### Data shown

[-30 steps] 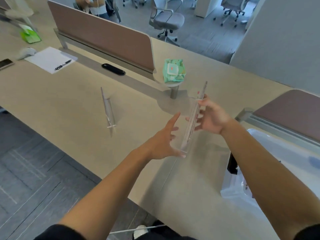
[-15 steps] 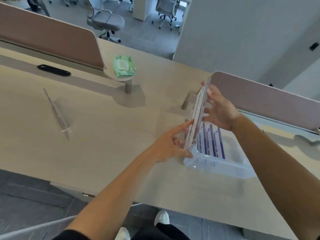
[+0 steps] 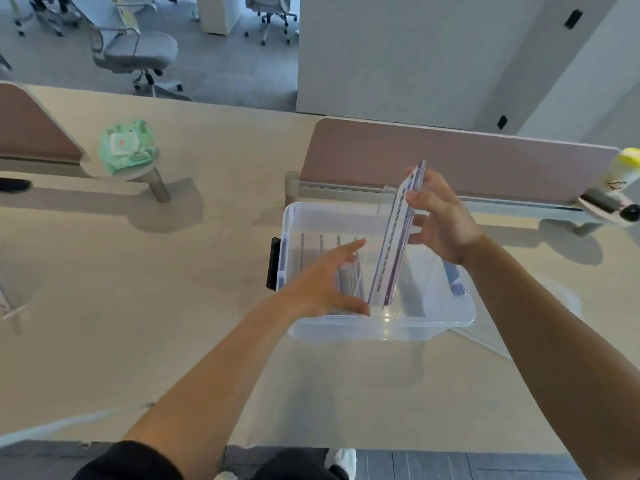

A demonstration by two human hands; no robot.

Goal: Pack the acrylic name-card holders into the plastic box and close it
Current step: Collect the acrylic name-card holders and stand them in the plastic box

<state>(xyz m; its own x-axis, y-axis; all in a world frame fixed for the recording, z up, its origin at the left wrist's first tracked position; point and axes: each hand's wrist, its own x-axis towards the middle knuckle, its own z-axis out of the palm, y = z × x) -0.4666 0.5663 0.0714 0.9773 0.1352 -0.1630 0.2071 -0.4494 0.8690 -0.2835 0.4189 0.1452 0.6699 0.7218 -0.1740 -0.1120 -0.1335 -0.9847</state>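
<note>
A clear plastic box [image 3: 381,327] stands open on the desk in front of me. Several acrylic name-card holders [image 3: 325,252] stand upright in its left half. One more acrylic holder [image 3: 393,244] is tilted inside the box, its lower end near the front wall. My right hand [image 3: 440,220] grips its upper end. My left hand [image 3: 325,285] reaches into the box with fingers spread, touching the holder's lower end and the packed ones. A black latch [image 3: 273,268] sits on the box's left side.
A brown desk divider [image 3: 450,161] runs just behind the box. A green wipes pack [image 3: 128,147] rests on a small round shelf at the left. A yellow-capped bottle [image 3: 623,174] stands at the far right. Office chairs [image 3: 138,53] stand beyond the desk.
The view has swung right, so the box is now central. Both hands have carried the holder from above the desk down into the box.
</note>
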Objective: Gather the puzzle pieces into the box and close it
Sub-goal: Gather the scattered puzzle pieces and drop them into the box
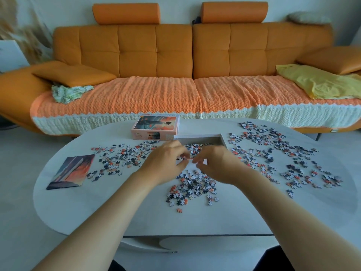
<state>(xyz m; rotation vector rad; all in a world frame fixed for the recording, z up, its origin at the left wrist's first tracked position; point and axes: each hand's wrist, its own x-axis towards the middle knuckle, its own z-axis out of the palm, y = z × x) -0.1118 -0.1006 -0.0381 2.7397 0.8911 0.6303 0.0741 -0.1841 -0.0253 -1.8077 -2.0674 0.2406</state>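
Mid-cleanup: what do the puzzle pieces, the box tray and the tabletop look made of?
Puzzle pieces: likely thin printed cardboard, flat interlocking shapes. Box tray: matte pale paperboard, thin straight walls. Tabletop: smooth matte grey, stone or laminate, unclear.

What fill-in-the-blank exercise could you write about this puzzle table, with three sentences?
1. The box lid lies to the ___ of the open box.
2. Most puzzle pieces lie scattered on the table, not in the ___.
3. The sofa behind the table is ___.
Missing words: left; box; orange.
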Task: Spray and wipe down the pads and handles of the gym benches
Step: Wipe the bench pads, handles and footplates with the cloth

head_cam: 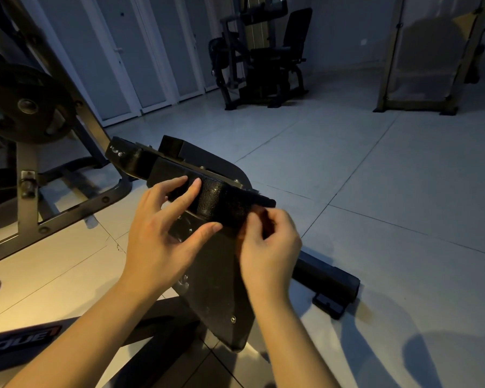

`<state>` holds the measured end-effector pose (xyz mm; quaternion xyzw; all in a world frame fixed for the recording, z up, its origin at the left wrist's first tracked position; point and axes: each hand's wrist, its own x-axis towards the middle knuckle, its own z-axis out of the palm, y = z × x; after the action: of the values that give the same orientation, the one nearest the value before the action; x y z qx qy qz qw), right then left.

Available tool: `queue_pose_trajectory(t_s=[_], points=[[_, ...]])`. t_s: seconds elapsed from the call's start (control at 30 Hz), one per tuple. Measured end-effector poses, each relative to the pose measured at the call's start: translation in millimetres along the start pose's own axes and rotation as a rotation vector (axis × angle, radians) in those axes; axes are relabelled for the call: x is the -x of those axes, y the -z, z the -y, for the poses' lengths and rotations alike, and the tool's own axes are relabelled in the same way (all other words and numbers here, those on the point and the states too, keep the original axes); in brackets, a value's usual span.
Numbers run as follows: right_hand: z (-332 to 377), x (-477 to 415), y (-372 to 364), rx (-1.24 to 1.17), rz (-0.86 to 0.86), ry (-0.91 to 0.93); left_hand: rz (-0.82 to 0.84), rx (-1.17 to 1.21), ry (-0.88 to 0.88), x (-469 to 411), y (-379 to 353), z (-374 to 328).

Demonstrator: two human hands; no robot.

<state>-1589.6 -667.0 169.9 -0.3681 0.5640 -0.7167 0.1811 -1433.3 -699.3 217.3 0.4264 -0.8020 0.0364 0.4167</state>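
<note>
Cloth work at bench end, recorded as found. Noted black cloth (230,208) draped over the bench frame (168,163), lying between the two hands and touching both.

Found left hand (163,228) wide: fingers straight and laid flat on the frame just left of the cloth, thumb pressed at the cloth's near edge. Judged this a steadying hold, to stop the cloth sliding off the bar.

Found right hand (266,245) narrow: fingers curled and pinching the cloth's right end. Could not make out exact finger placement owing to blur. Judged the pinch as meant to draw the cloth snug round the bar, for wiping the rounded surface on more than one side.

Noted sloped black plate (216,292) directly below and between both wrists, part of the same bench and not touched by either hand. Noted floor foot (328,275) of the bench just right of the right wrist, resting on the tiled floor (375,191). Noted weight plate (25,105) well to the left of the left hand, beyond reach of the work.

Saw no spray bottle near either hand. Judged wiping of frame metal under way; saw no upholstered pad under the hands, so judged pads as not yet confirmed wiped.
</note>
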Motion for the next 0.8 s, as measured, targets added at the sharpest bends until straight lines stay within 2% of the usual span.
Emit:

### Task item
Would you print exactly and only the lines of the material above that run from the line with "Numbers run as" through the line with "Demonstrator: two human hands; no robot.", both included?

### Task solution
Numbers run as follows: right_hand: z (-332 to 377), x (-477 to 415), y (-372 to 364), rx (-1.24 to 1.17), rz (-0.86 to 0.86), ry (-0.91 to 0.93); left_hand: rz (-0.82 to 0.84), rx (-1.17 to 1.21), ry (-0.88 to 0.88), x (-469 to 411), y (-379 to 353), z (-374 to 328).

Demonstrator: two human hands; no robot.

This finishes the output for the exercise.